Loosely organized around five general topics, including "Love Me and Accept Me as I Am" and "Parental Expectations," the essays are, above all, personal statements from highly accomplished people with special needs, whom the editors rightly call role models. Lawyers, writers, activists, playwrights, government workers, stay-at-home parents, students and medical professionals all have a chance to offer their suggestions for todays parents.

But Reflections from a Different Journey is more than a collection of feel-good anecdotes from people who have triumphed over their special needs. Instead, it is a hard-hitting and often brutally honest exploration of growing up with special needs. Many of the writers criticize (some subtly, some not) their parents for failing to teach them the skills that they would need to achieve independence as adults, and others strike back at families who accepted the often dubious advice of a doctor instead of pushing for more services and information about their loved one's condition. But at the same time, there are many testimonials about parents who always encouraged their children and who fought hard in a far less enlightened era to help their children achieve self-respect. While the stories about bullies tend to outnumber the tales of compassionate playmates, a few of the essays sound like they were dreamed up by Hollywood screenwriters. In one case, the classmates of a child with special needs quite literally stand up for him in the locker room after he reached the end of his rope and bludgeoned a particularly persistent bully in the head with his prosthetic leg.

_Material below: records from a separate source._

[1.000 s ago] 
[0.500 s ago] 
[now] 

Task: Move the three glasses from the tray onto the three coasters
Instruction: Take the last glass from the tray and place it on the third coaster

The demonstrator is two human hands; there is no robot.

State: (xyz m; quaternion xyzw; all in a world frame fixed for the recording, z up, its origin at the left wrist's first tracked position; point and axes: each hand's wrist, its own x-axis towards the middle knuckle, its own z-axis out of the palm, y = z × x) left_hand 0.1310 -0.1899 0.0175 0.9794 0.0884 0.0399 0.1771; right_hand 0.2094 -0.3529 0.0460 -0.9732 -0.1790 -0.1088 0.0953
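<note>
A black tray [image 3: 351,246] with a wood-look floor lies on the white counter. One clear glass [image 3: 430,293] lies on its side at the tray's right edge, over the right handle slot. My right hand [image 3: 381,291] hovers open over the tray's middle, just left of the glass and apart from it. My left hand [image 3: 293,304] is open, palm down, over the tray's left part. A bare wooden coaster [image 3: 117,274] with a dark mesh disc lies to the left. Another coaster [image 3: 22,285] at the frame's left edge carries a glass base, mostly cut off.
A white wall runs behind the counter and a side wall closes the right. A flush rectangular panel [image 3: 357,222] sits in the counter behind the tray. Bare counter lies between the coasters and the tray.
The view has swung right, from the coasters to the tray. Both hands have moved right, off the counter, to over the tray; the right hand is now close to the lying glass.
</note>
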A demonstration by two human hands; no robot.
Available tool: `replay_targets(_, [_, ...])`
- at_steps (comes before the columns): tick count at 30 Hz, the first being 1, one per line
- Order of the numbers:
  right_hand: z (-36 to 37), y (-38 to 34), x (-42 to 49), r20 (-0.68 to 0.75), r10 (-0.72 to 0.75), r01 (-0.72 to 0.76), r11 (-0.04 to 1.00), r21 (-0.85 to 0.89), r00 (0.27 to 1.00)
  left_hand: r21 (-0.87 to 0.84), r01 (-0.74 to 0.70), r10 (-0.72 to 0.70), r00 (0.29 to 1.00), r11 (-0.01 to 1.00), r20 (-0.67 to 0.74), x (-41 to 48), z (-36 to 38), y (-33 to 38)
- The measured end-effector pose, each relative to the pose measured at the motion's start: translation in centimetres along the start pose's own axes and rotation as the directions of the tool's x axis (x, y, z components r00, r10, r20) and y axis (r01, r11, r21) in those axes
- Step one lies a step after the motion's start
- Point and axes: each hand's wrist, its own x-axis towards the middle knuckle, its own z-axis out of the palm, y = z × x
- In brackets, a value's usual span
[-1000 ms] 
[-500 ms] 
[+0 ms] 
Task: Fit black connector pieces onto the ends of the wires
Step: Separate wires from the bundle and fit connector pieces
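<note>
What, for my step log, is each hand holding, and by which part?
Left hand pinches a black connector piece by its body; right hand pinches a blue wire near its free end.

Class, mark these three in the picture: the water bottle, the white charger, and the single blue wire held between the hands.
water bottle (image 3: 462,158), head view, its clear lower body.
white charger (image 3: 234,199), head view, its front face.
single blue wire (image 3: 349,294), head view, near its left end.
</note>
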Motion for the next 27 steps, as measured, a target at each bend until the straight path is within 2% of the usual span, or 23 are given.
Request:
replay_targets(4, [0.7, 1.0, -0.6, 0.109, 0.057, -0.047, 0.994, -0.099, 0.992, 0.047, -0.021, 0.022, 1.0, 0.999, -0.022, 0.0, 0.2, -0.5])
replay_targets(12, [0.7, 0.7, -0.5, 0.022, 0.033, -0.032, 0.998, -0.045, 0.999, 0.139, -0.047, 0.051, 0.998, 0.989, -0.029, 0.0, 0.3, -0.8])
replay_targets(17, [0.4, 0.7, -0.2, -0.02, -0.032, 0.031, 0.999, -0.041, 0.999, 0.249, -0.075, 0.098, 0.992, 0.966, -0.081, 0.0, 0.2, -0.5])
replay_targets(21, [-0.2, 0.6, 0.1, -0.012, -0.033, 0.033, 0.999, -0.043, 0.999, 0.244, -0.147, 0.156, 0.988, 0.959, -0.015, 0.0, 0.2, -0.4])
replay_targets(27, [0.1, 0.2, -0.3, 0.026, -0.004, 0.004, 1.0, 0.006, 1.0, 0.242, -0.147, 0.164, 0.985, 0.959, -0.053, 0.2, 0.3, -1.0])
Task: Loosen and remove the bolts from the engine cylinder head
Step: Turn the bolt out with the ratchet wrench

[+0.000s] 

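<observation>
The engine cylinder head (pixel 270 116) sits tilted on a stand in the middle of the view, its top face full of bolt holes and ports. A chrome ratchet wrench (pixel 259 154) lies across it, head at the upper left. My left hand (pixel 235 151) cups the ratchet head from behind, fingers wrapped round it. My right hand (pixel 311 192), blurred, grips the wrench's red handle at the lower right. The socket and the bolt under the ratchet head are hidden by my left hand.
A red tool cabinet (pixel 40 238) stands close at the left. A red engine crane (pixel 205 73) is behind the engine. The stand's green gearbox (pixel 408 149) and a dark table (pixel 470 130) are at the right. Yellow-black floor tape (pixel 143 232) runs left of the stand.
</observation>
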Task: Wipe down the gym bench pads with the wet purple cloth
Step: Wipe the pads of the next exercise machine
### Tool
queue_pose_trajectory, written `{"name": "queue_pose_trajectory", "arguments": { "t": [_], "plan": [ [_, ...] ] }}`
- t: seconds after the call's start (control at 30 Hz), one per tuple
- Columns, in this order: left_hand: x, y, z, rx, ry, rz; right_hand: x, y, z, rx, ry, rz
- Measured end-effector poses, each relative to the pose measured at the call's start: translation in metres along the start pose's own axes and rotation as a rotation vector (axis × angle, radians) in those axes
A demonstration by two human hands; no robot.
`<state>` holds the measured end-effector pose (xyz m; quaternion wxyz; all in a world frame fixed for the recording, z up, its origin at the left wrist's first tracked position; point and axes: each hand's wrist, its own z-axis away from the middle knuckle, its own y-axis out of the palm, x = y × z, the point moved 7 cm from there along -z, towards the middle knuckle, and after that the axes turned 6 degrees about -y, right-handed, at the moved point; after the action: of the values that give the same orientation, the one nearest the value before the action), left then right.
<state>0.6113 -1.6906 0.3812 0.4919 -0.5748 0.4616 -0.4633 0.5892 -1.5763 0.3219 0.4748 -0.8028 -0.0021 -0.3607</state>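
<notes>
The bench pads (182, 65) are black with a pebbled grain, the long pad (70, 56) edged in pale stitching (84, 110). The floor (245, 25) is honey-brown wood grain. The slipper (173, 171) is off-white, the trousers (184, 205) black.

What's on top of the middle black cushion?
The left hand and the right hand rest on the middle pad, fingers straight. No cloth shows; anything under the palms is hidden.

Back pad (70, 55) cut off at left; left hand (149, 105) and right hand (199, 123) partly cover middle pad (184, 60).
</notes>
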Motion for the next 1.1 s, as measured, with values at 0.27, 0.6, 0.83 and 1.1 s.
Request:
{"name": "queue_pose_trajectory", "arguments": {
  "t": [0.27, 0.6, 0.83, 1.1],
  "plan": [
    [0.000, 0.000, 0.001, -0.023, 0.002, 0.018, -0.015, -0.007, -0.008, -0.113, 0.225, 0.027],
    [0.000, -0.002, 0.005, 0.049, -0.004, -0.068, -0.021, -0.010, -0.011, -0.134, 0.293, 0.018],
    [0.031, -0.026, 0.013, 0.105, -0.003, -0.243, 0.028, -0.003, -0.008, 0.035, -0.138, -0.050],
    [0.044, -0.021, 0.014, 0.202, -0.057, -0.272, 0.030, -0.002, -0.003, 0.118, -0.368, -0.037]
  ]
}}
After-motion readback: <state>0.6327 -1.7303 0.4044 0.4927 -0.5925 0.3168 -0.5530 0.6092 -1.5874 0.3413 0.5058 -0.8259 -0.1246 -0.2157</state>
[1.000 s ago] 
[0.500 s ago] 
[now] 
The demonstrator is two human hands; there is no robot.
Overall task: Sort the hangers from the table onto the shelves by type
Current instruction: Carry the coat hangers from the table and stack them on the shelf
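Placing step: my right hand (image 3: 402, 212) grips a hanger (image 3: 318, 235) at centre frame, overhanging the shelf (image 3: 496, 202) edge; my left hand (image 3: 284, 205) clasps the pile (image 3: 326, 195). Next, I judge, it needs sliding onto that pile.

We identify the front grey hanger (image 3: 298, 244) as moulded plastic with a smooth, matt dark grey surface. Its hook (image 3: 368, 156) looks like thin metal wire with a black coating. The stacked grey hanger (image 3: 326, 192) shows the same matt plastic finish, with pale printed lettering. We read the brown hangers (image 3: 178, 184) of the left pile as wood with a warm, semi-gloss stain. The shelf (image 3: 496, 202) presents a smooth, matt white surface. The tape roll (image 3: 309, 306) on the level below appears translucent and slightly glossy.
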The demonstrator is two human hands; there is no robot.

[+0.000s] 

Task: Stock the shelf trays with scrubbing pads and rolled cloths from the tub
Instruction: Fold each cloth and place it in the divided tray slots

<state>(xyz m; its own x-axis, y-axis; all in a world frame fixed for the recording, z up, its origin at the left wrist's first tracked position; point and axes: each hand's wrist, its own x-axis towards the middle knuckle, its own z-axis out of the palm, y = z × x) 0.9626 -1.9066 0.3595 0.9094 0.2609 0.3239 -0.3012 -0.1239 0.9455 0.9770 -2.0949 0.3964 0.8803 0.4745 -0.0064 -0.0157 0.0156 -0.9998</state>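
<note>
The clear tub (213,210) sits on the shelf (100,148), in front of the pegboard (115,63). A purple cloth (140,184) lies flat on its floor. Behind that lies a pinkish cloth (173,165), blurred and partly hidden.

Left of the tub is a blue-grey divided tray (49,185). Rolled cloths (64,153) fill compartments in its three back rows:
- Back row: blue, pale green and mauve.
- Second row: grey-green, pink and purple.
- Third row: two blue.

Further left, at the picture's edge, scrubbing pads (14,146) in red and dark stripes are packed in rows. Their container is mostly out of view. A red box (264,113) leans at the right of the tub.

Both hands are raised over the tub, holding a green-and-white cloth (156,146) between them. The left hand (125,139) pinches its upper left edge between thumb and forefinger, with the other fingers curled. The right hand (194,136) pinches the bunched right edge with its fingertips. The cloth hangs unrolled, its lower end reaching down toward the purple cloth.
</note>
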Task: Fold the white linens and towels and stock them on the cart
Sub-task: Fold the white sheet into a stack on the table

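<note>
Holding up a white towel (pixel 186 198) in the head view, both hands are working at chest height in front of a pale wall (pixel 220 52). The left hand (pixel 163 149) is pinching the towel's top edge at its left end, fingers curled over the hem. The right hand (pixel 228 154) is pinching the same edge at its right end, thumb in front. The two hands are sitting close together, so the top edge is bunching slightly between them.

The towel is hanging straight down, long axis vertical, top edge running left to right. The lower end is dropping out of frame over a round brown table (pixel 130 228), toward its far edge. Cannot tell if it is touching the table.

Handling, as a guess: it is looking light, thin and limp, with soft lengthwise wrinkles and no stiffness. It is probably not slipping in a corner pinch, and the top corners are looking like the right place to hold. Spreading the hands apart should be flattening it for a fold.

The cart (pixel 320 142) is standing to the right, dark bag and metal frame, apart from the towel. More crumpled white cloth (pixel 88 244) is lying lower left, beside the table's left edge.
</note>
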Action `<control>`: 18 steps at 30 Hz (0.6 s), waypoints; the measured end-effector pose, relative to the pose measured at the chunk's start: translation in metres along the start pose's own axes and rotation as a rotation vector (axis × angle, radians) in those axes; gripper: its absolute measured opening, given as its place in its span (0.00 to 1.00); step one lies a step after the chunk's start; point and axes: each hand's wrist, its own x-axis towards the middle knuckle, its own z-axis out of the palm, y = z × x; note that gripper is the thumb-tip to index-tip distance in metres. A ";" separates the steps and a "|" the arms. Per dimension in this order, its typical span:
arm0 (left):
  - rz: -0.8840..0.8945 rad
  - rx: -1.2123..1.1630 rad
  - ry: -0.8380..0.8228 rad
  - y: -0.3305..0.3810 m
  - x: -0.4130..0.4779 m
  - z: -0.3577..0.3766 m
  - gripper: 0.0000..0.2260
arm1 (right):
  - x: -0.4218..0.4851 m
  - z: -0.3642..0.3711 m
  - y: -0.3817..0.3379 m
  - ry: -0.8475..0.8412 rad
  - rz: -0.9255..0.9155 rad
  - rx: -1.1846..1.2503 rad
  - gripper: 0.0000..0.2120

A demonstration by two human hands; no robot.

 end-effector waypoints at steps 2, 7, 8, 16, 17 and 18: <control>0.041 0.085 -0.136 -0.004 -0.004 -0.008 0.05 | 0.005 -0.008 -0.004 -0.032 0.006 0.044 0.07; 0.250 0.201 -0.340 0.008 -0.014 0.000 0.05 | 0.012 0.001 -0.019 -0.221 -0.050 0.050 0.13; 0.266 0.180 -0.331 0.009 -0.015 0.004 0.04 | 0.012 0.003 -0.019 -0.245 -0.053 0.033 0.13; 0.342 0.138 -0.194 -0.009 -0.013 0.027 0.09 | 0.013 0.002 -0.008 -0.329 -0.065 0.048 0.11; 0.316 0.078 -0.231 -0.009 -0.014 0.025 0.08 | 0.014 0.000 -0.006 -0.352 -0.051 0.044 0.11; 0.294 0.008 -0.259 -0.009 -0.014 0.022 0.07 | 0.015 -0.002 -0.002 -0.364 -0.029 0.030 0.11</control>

Although this book is geared towards parents and should be read by any parent of a younger child with special needs, it is also a valuable book for teenagers who may feel that no one else understands what they are going through. The book is also remarkable in the wide variety of special needs that are represented, from cerebral palsy to ADHD to spina bifida to blindness. In an age where each individual special need has its own advocacy organization (a good thing and a reflection of how far we have progressed since some of the authors of these essays were children), it's helpful to read about a range of experiences and conditions instead of focusing on one in particular.

Reflections from a Different Journey is a unique, impressive book by voices that everyone should hear.